UK shifts focus back to Euro-Atlantic ties to counter threats from Russia, China

UK shifts focus back to Euro-Atlantic ties to counter threats from Russia, China



LONDON: Britain has shifted its focus back to Euro-Atlantic ties in a major refresh of its Integrated Review in the face of increased threats from Russia and China plus threats to free and open and societies worldwide.
The Integrated Review Refresh (IRR) 2023, presented to the House of Commons on Monday, states that the UK is in a period of heightened risk and volatility that is likely to last beyond the 2030s. “The primacy of the Bretton Woods institutions is being eroded, and the use of economic coercion is growing,” the report notes.
“The security and prosperity of the Euro-Atlantic will remain our core priority, bolstered by a reinvigoration of our European relationships,” UK Prime Minister Rishi Sunak wrote in the foreword to the IRR, which sets the UK’s overarching national security and international strategy. “China poses an epoch-defining challenge to the type of international order we want to see, both in terms of security and values,” he added.
The IRR2023 is a refresh of the first Integrated Review brought out in 2021, when the UK announced its Indo-Pacific tilt.
“I am proud that the UK has delivered the ambition we set for the Indo-Pacific tilt… But what could not be fully foreseen in 2021 was the pace of the geopolitical change,” Sunak said, citing Russia’s illegal invasion of Ukraine, the weaponisation of energy and food supplies and irresponsible nuclear rhetoric, combined with China’s more aggressive stance in the South China Sea and the Taiwan Strait. “These are threatening to create a world defined by danger, disorder and division — and an international order more favourable to authoritarianism,” he wrote, noting also the risk of terrorism and organised crime emanating from the Taliban takeover of Afghanistan.
The report states that the UK will, however, continue to prioritise the Indo-Pacific. “Developments there will have disproportionate influence on the global economy, supply chains, strategic stability and norms of state behaviour. Having delivered the original IR ambition for a ‘tilt’, we will put our approach to the Indo-Pacific on a long-term strategic footing, making the region a permanent pillar of the UK’s international policy,” the report states. “A core tenet of the UK’s approach in the Indo-Pacific will be to support the vision for a free and open Indo-Pacific shared by many regional partners,” it says.
The report notes that tensions in the Indo-Pacific are increasing and conflict there “could have global consequences greater than the conflict in Ukraine”.
“The CCP is increasingly explicit in its aim to shape a China-centric international order more favourable to its authoritarian system, and pursuing this ambition through a wide-ranging strategy – shaping global governance in ways that undermine individual rights and freedoms, and pursuing coercive practices.

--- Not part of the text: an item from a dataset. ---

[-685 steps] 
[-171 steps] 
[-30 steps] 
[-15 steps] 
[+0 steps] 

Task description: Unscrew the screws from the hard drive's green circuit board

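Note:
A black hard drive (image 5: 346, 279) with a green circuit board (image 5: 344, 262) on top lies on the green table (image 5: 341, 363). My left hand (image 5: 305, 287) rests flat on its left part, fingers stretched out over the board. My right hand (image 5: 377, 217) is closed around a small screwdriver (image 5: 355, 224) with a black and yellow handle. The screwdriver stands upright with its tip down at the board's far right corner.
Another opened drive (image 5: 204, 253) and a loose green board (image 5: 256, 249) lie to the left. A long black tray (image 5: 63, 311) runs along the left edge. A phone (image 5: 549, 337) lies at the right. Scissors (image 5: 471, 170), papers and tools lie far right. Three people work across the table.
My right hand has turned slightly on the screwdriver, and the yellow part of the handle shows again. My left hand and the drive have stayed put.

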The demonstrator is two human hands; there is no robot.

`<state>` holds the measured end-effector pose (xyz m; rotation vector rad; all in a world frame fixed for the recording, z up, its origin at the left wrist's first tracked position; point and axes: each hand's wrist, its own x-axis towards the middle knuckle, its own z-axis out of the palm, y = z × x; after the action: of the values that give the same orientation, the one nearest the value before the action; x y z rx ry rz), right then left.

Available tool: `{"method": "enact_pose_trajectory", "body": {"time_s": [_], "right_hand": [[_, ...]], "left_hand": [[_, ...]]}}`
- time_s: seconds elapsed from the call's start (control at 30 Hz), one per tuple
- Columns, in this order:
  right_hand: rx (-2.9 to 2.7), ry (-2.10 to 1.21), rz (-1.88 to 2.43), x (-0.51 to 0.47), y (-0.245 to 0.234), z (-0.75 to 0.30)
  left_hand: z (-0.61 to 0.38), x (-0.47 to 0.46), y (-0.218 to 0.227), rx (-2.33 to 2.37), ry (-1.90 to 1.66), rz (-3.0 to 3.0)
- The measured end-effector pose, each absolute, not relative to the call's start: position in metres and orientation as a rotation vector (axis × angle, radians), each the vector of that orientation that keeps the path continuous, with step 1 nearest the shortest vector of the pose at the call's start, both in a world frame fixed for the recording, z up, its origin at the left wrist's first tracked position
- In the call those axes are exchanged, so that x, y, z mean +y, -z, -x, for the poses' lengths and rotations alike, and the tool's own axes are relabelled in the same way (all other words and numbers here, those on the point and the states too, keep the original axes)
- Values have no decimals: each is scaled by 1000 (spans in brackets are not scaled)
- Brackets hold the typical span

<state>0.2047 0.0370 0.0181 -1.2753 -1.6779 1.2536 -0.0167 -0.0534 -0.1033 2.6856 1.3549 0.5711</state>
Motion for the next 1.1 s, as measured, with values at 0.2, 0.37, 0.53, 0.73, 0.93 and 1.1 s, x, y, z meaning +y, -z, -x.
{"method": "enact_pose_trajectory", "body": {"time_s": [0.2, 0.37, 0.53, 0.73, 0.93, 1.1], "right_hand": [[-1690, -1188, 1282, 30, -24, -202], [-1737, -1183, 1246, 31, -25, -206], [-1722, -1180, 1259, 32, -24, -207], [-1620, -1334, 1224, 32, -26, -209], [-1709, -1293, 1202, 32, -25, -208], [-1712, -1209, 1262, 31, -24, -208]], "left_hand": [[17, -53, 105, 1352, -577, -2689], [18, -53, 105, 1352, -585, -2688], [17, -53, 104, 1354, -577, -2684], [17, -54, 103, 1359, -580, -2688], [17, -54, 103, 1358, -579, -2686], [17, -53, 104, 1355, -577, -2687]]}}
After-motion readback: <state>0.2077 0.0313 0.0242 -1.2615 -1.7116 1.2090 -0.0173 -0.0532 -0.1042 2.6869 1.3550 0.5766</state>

China’s deepening partnership with Russia and Russia’s growing cooperation with Iran in the wake of the invasion of Ukraine are two developments of particular concern,” the report states.

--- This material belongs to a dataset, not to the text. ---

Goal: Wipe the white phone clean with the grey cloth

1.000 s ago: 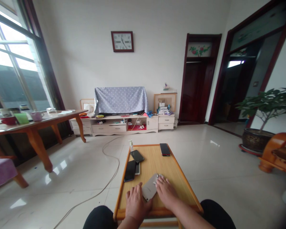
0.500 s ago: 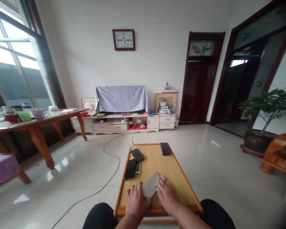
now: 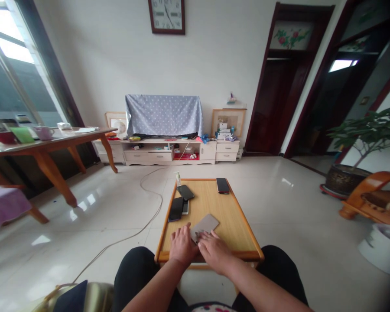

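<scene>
A pale smartphone (image 3: 208, 222) lies back side up at the near end of a small wooden table (image 3: 227, 234). My left hand (image 3: 182, 245) is at the phone's lower left corner, its fingers bent and the thumb along the near edge, holding it. Across the near part of the phone's back lies my right hand (image 3: 214, 251), fingers together and pressing down. A small greyish-white crumpled thing shows at its fingertips, too small to name. Beyond my left hand rest a dark phone (image 3: 176, 209), a white-edged phone (image 3: 185, 207) partly under it, and another black phone (image 3: 185, 192).
A pump bottle (image 3: 177, 178) stands at the table's far left corner, a black phone (image 3: 222, 185) at the far right. A cable (image 3: 143, 240) runs along the floor on the left. My knees flank the table. A white bucket (image 3: 381, 249) stands at the right.
My right hand has slid down and left over the phone's back, from its upper right part to the near end. My left hand stays at the phone's corner. The view has tilted down.
</scene>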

Sunak on Monday announced doubling UK funding to build expertise across the UK government and British embassies on China. This will include training civil servants on Chinese economic and military policy as well as Mandarin language skills. Universities will be given the tools they need to deal with interference and threats to academic freedom.

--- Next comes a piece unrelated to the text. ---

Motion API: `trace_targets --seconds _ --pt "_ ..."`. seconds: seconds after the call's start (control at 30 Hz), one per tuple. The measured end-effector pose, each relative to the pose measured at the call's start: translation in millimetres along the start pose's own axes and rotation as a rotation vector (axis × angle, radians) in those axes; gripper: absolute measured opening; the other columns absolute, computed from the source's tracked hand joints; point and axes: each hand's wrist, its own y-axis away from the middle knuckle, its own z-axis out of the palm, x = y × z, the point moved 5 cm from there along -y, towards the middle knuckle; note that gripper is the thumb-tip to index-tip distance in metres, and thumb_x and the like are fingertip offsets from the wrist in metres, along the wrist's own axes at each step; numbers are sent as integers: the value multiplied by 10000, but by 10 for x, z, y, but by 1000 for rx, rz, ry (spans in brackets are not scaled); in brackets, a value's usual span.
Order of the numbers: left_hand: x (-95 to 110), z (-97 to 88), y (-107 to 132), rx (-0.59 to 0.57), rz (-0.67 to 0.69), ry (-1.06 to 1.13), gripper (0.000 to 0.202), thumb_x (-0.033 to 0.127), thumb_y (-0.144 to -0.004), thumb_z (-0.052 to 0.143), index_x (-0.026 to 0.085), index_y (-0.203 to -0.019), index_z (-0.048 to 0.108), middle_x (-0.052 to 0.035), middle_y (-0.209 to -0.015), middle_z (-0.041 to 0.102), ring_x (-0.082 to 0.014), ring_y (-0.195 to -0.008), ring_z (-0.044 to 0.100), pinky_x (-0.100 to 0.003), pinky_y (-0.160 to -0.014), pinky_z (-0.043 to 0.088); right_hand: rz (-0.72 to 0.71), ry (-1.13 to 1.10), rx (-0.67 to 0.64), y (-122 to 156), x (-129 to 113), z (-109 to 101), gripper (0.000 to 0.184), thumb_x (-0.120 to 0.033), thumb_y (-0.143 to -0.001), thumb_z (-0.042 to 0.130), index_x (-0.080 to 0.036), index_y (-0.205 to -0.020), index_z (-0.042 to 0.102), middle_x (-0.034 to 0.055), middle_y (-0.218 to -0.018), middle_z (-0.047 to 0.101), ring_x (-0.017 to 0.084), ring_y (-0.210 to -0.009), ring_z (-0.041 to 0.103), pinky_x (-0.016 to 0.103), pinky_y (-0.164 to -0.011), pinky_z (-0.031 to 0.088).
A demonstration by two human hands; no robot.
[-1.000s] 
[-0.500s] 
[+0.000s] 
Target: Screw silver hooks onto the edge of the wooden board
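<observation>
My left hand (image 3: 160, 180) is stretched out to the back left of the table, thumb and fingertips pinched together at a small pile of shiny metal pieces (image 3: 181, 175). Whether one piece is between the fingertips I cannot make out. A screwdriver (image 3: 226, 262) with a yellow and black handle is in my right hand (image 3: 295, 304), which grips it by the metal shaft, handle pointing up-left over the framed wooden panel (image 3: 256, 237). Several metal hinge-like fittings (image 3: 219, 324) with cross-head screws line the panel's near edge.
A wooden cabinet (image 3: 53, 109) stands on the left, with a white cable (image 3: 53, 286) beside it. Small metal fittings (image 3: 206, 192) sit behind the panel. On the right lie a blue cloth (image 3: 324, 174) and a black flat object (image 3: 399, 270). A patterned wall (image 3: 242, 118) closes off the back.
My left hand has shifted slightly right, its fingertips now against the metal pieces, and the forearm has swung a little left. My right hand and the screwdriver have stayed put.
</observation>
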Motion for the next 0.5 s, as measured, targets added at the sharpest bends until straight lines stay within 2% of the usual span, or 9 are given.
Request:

A growing coalescence amongstlike-minded allies and partners is translating into a new network of “Atlantic-Pacific” partnerships, based on a shared view that the prosperity and security of the Euro-Atlantic and Indo-Pacific are inextricably linked, the report notes. “This is seen in the growing importance of the G7, closer cooperation of countries such as Australia, the Republic of Korea and India with G7 countries, and the commitment of many Indo-Pacific countries to supporting Ukraine’s self-defence,” it states.
The report says the UK supports reform of the UN Security Council (UNSC) and would welcome Brazil, India, Japan and Germany as permanent members.